• _Problem to solve_: Would you repeat each line below precisely as it stands?

==== Provided data ====

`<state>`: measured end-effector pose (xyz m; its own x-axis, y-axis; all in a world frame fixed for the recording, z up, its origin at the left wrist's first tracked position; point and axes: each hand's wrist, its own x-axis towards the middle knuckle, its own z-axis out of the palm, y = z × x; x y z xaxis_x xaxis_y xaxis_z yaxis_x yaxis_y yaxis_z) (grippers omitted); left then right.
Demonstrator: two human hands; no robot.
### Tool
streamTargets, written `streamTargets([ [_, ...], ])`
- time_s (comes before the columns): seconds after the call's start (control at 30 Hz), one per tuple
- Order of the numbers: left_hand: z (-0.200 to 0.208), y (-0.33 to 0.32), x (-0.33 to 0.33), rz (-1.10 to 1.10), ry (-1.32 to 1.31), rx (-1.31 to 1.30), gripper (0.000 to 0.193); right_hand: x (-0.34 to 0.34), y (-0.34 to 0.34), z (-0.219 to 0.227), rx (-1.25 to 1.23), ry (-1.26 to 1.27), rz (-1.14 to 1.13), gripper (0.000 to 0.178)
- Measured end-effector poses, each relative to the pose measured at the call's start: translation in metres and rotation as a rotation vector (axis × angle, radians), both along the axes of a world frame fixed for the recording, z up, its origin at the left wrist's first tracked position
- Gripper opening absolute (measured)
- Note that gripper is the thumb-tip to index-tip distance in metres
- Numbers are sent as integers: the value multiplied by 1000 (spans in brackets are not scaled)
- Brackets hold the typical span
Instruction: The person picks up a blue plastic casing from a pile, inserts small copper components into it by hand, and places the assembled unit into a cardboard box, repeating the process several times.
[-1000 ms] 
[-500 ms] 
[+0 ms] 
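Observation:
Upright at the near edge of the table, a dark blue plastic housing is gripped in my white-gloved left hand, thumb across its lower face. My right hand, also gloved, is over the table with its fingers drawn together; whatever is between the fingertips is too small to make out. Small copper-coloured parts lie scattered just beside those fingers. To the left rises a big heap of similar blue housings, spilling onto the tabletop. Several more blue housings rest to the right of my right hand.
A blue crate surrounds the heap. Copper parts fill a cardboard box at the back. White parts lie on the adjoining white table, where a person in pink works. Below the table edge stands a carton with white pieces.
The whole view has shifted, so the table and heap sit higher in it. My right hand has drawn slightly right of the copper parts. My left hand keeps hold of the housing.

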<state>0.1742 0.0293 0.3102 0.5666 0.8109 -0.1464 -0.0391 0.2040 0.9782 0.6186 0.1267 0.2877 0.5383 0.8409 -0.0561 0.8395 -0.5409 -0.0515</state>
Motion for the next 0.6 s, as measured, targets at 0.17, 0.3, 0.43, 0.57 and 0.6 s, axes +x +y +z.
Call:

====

• _Task solution_:
`<state>`: measured end-effector pose (xyz m; its own x-axis, y-axis; all in a world frame fixed for the recording, z up, its origin at the left wrist's first tracked position; point and axes: each hand's wrist, its own x-axis towards the middle knuckle, its own z-axis out of the palm, y = z × x; x y z xaxis_x xaxis_y xaxis_z yaxis_x yaxis_y yaxis_z) (grippers omitted); left then right.
Demonstrator: two human hands; no robot.
### Tool
streamTargets, written `streamTargets([ [_, ...], ])`
- time_s (comes before the columns): seconds after the call's start (control at 30 Hz), one per tuple
- Order of the numbers: left_hand: z (-0.200 to 0.208), y (-0.33 to 0.32), x (-0.33 to 0.33), rz (-1.10 to 1.10), ry (-1.32 to 1.31), rx (-1.31 to 1.30), gripper (0.000 to 0.193); right_hand: x (-0.34 to 0.34), y (-0.34 to 0.34), z (-0.219 to 0.227), rx (-1.25 to 1.23), ry (-1.26 to 1.27), rz (-1.14 to 1.13), gripper (0.000 to 0.178)
- Measured end-effector poses, each relative to the pose measured at the call's start: translation in metres and rotation as a rotation vector (axis × angle, radians), both along the axes of a world frame fixed for the recording, z up, its origin at the left wrist's first tracked position
- Gripper opening absolute (measured)
- Note that gripper is the thumb-tip to index-tip distance in metres
- Numbers are sent as integers: the value multiplied by 1000 (spans in brackets are not scaled)
- Brackets hold the typical span
Instruction: The person picks up a blue plastic casing from a pile, inserts small copper components into it by hand, and places the assembled unit into a cardboard box, repeating the process several times.
[-1000 ms] 
[-500 ms] 
[+0 ms] 
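Observation:
Upright at the near edge of the table, a dark blue plastic housing is gripped in my white-gloved left hand, thumb across its lower face. My right hand, also gloved, is over the table with its fingers drawn together; whatever is between the fingertips is too small to make out. Small copper-coloured parts lie scattered just beside those fingers. To the left rises a big heap of similar blue housings, spilling onto the tabletop. Several more blue housings rest to the right of my right hand.
A blue crate surrounds the heap. Copper parts fill a cardboard box at the back. White parts lie on the adjoining white table, where a person in pink works. Below the table edge stands a carton with white pieces.
The whole view has shifted, so the table and heap sit higher in it. My right hand has drawn slightly right of the copper parts. My left hand keeps hold of the housing.
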
<state>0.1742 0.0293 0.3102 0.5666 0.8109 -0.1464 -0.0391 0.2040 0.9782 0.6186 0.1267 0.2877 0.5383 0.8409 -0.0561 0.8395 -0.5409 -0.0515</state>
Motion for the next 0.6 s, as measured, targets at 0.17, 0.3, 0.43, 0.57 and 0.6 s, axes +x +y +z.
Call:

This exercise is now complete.